— Что это ты, Феденька, — говорю как‑то ему, — не сыщешь себе зазнобушки? Погляди‑ка на других ребят – у них давно уж детки… Только ты один, как перст. Аль в монахи собираешься?
Он от этих слов вздрогнул, словно я его мысли тайные угадала. Только мне не сказал ни словечка.
А вскоре он исчез. Утром хватились – нет его. Видно, ночью ушел, когда все в доме спали. И с собой ничего не взял – ни коня, ни денег. Даже одежду свою, и то оставил, видно, у него другая заранее припасена была. Искали–искали его, да так не нашли. Ушел мой Феденька неведомо куда, и след простыл.
Потом недобрые люди слух пустили – мол, из‑за того он ушел, что Колычевы в ту пору в опалу угодили. Да врут они, бессовестные! Те Колычевы, опальные, нашим хоть и родней приходились, да не близкой. А что до Феди – его в ту пору при дворе еще как привечали! Сам царевич Иван, будущий грозный царь, его другом своим почитал. Так что зря злые языки мелют – совсем в другом тут дело. Просто, он, как говорится, был «не от мира сего». Думаю я, что его с детских лет в монастырь тянуло, только он о том никому не сказывал. И тайком ушел, потому что боялся, что искать его станут и силой домой вернут.
И до сих пор жалею я, родные мои, что не довелось мне Феденькиных деток понянчить. А все же то утешно, что, может быть, он там, в монастыре, вспомнит меня, старую, да обо мне Богу помолится.
ГОВОРИТ СТАРЕЦ ИОНА:
Я, многогрешный инок Иона, монах Соловецкой обители.
Не умолчу о человеке, которого знал лет тридцать. Знал послушником, потом иноком, потом игуменом нашим, потом – митрополитом Московским и всея Руси. Да, истинным рабом Божиим был владыка Филипп, истинным пастырем.
Пришел он в наш монастырь при игумене Алексии. Поначалу никто и внимания на него не обратил – мало ли их, мужиков со всей России–матушки приходит в нашу обитель, на святых угодников Божиих Зосиму и Савватия потрудиться. Ну что ж, коли хочешь ты Богу да Соловецким угодникам поработать – пожалуй к нам! На стройке камней потаскать, лес порубить, в пекарне да на кухне поварам пособить – у нас всегда работа найдется. А, если от дневных трудов еще спина не ноет, да ноги еще не к постели, а в храм несут – постой на службе нашей, помолись. А службы у нас по уставу, длинные, не то, что на Москве, у какого‑нибудь тамошнего боярина…

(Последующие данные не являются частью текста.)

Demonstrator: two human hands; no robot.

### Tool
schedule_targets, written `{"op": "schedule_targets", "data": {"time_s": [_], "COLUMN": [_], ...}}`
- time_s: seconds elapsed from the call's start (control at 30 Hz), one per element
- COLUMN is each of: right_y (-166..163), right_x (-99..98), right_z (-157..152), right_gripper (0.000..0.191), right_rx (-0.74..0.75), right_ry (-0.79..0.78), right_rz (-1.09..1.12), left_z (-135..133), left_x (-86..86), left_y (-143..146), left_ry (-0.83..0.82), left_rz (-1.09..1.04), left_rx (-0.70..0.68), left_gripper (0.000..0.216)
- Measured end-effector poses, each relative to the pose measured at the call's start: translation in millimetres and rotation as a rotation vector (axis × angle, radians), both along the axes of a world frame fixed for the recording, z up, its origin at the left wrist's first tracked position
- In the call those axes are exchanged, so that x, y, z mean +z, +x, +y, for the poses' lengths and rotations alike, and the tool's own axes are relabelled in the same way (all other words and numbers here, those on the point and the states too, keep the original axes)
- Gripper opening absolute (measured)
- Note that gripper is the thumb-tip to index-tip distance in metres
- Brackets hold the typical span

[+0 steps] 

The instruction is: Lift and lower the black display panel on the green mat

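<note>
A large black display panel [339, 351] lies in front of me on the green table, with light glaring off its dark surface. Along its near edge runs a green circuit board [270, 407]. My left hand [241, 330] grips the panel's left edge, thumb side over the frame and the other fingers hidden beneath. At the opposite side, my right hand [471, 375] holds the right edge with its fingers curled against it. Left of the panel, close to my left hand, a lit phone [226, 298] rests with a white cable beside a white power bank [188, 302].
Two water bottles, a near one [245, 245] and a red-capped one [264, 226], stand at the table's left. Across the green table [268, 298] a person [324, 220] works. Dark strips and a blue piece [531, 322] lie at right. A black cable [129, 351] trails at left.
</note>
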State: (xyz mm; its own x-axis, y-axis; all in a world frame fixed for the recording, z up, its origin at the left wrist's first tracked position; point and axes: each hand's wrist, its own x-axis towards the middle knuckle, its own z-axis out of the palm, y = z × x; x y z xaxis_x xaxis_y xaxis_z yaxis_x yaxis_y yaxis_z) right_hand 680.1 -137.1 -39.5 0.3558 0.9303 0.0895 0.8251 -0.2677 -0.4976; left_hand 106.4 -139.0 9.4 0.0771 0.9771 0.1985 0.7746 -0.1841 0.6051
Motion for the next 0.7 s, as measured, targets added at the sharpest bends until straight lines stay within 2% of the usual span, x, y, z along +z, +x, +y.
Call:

Да, не зря говорят, что в монастыре не привольная жизнь, а суровое житие. Да и как иначе? Ведь «Царство Небесное силою берется, и употребляющие усилие восхищают его» (Мф. 11. 12). А ленивые да малодушные для Царствия Божия ненадежны.
Такое житие не все послушники выдерживали. Иные от усталости лишь до постели добрести могли, а потом и вовсе из обители вон уходили, а этот… Руки до кровавых мозолей сотрет, а не жалуется, работает. А потом еще и в церковь на службу идет. Откуда только силы у него брались? Стали тогда мы к нему приглядываться – видим, хоть он и одет, как мужик, а повадка у него не мужицкая. И речь не мужицкая, и грамоту знает. Решили мы, что он из боярской челяди. А того, что он боярин, мы и помыслить тогда не могли.
Да и как же нам было догадаться, что он – боярин? Бояре ведь горды, к труду непривычны. А этот, Федор, трудился за двоих. И обиды терпел безропотно. Бывало, утомится, присядет отдохнуть. Тогда начнут над ним другие послушники, из простых, потешаться: «ишь, мол, какой труженик выискался! Расселся, как боярин!» А он им – ни слова. Встанет, и опять молча за работу примется. А ведь, если подумать, ему куда тяжелее было, чем им – он ведь не был с детства к труду приучен. Да, вот тебе и боярин!
Благословил меня игумен его духовным отцом стать. Но о дальнейшем умолчу. О таких вещах, как говорится, уместнее хранить молчание. Скажу только, что и опытные монахи немало дивились образу жизни его. А мне думалось, что когда‑нибудь станет он настоятелем в нашей обители.